E tanto più tronfia è la prosopopea dell’annuncio, quanto più rabbiosa è la delusione che ne consegue – quindi lo schiaffone. In questo aveva ragione Giulio Andreotti: quando diceva che un politico deve sempre promettere meno di quello che può dare, altrimenti ne paga le conseguenze a breve.

Chissà se questo ha a che fare con “l’odio” di cui parla Renzi. Se cioè il risultato di ieri è stato anche il frutto di uno iato eccessivo fra il trionfalismo della comunicazione renziana e la condizione di mortificazione, impoverimento e assenza di prospettiva vissuta da tante persone.

Tra l’altro, in questo senso, è notevole come non abbia funzionato (nemmeno in Italia) la strategia della paura. Intendo dire: i mercati nervosi, lo spread, l’euro, la Troika, le cavallette. Niente, non hanno funzionato. Qualcosa vorrà dire. A me viene in mente la disoccupata dello Yorkshire interrogata sulla Brexit: «Ho votato Leave perché mi hanno detto che se vince il Remain il mio conto in banca è al sicuro, ma io non ho alcun conto in banca». Oppure mi viene in mente quel mio contatto su Facebook che alla frase «i mercati sono nervosi per il referendum», subito ha risposto: «Ma i mercati non sanno quanto sono nervosa io».

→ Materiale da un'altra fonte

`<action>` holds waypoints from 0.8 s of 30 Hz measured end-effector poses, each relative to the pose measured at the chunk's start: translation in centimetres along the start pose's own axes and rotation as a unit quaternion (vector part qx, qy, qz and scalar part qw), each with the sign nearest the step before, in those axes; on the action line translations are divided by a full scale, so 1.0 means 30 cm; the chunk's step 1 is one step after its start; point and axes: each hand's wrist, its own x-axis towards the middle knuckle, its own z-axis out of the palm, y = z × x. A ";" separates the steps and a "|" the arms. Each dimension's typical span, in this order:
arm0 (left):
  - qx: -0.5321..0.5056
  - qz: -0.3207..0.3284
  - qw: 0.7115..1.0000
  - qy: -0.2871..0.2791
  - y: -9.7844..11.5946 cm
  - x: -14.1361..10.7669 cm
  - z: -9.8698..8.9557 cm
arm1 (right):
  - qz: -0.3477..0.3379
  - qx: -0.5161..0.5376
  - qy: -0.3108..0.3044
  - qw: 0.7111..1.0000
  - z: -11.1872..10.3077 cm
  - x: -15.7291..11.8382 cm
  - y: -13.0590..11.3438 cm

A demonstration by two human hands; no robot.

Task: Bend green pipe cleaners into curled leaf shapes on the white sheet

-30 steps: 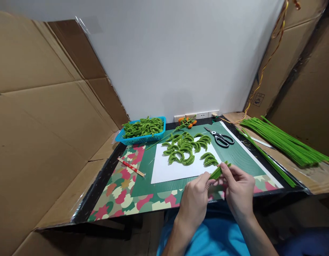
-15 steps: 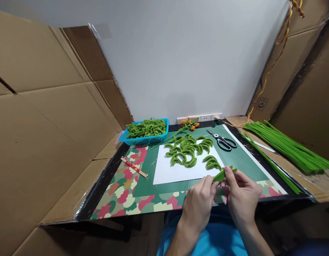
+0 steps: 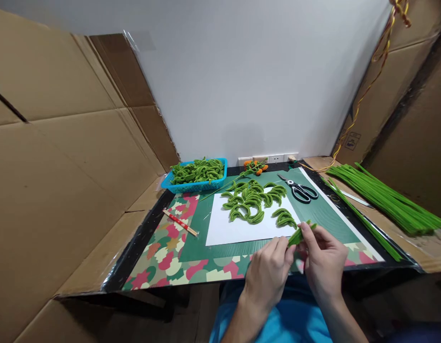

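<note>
A short bundle of green pipe cleaners (image 3: 296,236) is pinched between my two hands, just off the near right corner of the white sheet (image 3: 220,233). My left hand (image 3: 268,267) closes on its lower left end. On its upper right end, the thumb and fingers of my right hand (image 3: 322,255) are closed. Beyond them lie curved leaf shapes of green pipe cleaner (image 3: 285,217), with a larger cluster of similar curved pieces (image 3: 247,202) further back on the sheet. The fingertips partly cover the bundle.
Black-handled scissors (image 3: 301,189) lie on the green mat (image 3: 331,214). A blue basket (image 3: 194,187) full of green pieces stands back left, near an orange-flowered stem (image 3: 255,166). Wrapped chopsticks (image 3: 180,222) lie left. Long green pipe cleaners (image 3: 381,195) are piled right, beside cardboard walls (image 3: 70,157).
The bundle is tilted a little more steeply between my fingers. My left hand has shifted slightly, and both hands still hold the bundle. The view has moved a touch.
</note>
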 end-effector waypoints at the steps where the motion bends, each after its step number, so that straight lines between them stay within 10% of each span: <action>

Sto dicendo, con questi aneddoti reali, che la paura non fa più paura. Il che è un bene certo – non si vota sotto ricatto – eppure rivela un quadro sociale ancora più drammatico di quello che pensavamo. Un quadro in cui tanta gente non pensa più di avere davvero qualcosa da perdere, da rischiare. Molta più gente di quanto io stesso non pensassi. Credevo che agitare l’Apocalisse avrebbe fatto più effetto.

Poi, forse, c’è stato altro.

Oltre al “disagio sociale”, dico.

C’è stata anche in Renzi e nei suoi una componente caratteriale, comportamentale e cognitiva di tipo bullistico e fortemente divisiva, che gli si è ritorta contro. Ci sono state una supponenza e un’arroganza – dai #ciaone ai lanciafiamme, giù giù fino all’accozzaglia – che quando si è potere non ci si può permettere.

E sottolineo “quando si è potere”, perché non mi si dica che dall’altra parte sono piovute frasi peggiori.

Lo so, lo so benissimo.

Ma quando si è potere si hanno dei doveri in più e – se si dividono le persone con parole eccessive – si fanno dei danni in più. E si corrono dei rischi in più.

Se sei premier sei anche il mio premier, non mi devi sbeffeggiare. Se sei premier sei anche il mio premier, non mi devi sventolare in faccia schede farlocche. Se sei premier sei anche il mio premier, non mi puoi dare della persona spregevole. Se sei premier sei anche il mio premier, non fai una campagna elettorale di pernacchie anti establishment. Se sei premier sei anche il mio premier e non ti circondi di De Luca e #ciaone.

Ha ragione Renzi, in questo senso: c’è stato dell’odio.

Sociale, economico, politico, tribale, comportamentale.

Forse non bisognava attizzarlo, soffiarci sopra. Chiunque l’abbia acceso per primo: “l’establishment” con le sue scelte sociali sciagurate o i “populisti” con le loro parole reattive sguaiate.

Spegnerlo non è “buonismo”: è la prima esigenza di oggi.